Hi thg, I was told the valentine was 25 :1 cbd. I was told Franks gift was 20 to 1... both are not true.  And yes the lab adds the non decarbed and the decarbed to get the total. 
We need to check our ovens that they are at the right temp. Mine was not. We now are the proud owners of 5 thermometers.  Mr Rb was pretty ticked that we weren't producing what we thought we were. thus 5 thermometers. The good news is what we have been using has stopped the seizures in our little nephew. 
I want cbd from cannabis not hemp, just a prejudice of mine.


----------



## Rosebud (Jan 28, 2019)

THG, or anyone else, do you know where I can get a hemp seed or three? The neuro just got my tests results for the medicine for the 7 year old. In texas it has to be 3% or less. I gave him a lecture on cannabis vs hemp, but i figured i could cross breed? Can you? Of course, i think.

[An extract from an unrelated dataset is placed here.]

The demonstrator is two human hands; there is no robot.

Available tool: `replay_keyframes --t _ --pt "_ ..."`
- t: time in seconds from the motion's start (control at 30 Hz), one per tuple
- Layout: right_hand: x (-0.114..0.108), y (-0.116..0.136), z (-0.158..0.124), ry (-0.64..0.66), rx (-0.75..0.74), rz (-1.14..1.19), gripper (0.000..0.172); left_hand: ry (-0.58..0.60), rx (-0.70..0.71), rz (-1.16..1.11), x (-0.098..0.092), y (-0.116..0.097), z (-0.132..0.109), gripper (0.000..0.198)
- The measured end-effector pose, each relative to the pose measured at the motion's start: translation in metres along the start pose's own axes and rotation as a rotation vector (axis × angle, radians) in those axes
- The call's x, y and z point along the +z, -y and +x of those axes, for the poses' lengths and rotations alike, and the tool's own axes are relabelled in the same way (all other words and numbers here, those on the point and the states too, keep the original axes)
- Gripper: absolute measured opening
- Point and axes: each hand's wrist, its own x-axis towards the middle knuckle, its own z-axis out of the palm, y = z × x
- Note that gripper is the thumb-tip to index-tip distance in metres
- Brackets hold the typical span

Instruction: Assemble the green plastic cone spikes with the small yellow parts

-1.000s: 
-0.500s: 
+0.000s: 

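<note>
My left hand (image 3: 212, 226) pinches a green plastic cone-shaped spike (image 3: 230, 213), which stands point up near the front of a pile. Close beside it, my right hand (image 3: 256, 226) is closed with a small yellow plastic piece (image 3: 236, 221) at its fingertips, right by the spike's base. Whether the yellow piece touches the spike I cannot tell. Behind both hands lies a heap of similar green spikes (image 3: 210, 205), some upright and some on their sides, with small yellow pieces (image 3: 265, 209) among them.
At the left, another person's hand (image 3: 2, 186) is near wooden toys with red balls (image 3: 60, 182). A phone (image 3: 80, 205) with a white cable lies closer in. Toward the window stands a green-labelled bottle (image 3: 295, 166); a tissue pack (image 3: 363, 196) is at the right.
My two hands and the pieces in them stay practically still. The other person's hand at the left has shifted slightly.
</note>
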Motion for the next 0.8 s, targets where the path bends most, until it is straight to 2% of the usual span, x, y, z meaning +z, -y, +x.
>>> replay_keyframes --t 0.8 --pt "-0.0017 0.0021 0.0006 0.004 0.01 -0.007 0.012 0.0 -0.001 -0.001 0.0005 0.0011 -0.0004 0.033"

Oh and if any of you got the cbd crews indica V cross, it is 18 % THC only. pretty nice smoke.lol


----------



## The Hemp Goddess (Jan 29, 2019)

I do know someone who is going to grow hemp this summer and I was going to ask him if he could sell me a few seeds.  I'm sure they will order seed by the pound.

Or, I just remembered....someone here from Colorado had their garden pollinated by (they believed) hemp.  As I remember, it was a female grower and she said she had tons of cannabis/hemp seeds.  The cross already done!  I had thought to get some seeds from her, but forgot about it til just now.  My only question would be whether the hemp was high CBD hemp.  I don't know much about hemp, but was under the understanding that some hemp is higher in CBD than others.

With your test results, I am thinking that a hemp/cannabis cross or simply growing hemp and mixing with cannabis may be the best way to go about getting CBD.  Figure I could make my own custom blends.  

I do have some Candida, a strain that is supposed to be 20:1.  I would be up for getting some tested and contributing it to your nephew's medicine if it actually is high in CBD.  Where did you get yours tested and how much was it?


----------



## Rosebud (Jan 29, 2019)

It was 50 bucks a test. I tested my tincture and 5 strains.  I got it tested in Yakima. I googled cannabis testing and the area code. Probably the best 300 bucks i ever spent. I put it off for all these years. Thanks for your help.


----------



## Dan789 (Aug 31, 2021)

oldfogey8 said:


> according to this table, cbd vape temp is lower. i know i can't believe everything i find on the internet though. i don't really trust that my oven is super accurate either.  it just looks to me like <350 but >284 is where acid conversions take place but before the point where compounds we like are vaporized.View attachment 251388


Can you send me a link to where you got this?  I tried to enlarge it so I could read it, but no dice... Sorry this is so long for a response, hope your still on the channel?  Dan


----------



## pute (Aug 31, 2021)

Old thread....he hasn't been on in a year


----------



## Dan789 (Aug 31, 2021)

pute said:


> Old thread....he hasn't been on in a year


Thanks, I'll have to do a search to see if I can locate it.


----------



## pute (Aug 31, 2021)

Dan789 said:


> Thanks, I'll have to do a search to see if I can locate it.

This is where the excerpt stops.